**Work task**
Print the whole listing again exactly, keeping no pictures in it.

== Segment start ==

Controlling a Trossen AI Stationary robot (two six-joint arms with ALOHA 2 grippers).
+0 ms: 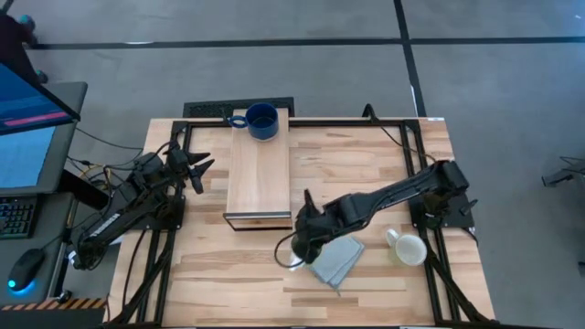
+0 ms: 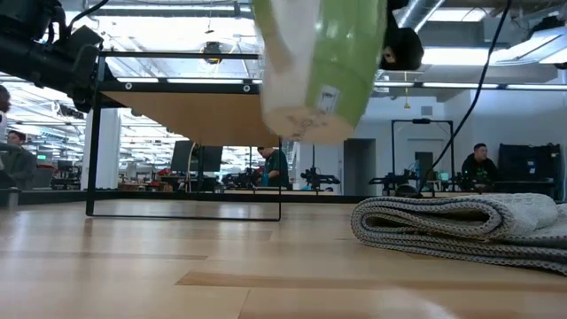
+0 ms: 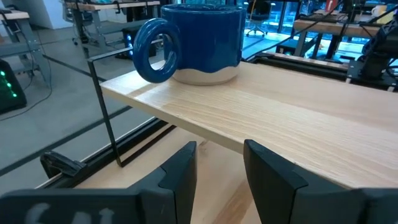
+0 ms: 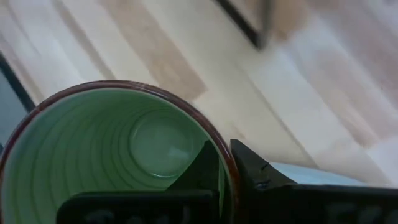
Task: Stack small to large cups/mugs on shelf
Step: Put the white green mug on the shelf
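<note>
The light green mug hangs lifted in my right gripper, near the shelf's near end; in the low view the green mug shows its base well above the tabletop. The dark blue mug stands on the far end of the shelf. The white mug sits on the table near its right edge. My left gripper is open, left of the shelf, level with the plank; its wrist view faces the blue mug. My right gripper pinches the green mug's rim, one finger inside the mug and one outside. The fingers come from above, pointing down. The mug is lifted clear of the table and hangs slightly tilted, its base in the air.
A folded grey-blue cloth lies on the table just right of the lifted mug, cloth in the low view. A black metal frame rims the table. People sit far behind in the room.
</note>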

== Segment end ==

**Answer to this task**
Controlling a Trossen AI Stationary robot (two six-joint arms with ALOHA 2 grippers).
+0 ms: 
+0 ms: 
+0 ms: 
+0 ms: 
Task: Stack small to large cups/mugs on shelf
Step: Put the white green mug on the shelf
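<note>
The light green mug hangs lifted in my right gripper, near the shelf's near end; in the low view the green mug shows its base well above the tabletop. The dark blue mug stands on the far end of the shelf. The white mug sits on the table near its right edge. My left gripper is open, left of the shelf, level with the plank; its wrist view faces the blue mug. My right gripper pinches the green mug's rim, one finger inside the mug and one outside. The fingers come from above, pointing down. The mug is lifted clear of the table and hangs slightly tilted, its base in the air.
A folded grey-blue cloth lies on the table just right of the lifted mug, cloth in the low view. A black metal frame rims the table. People sit far behind in the room.
</note>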

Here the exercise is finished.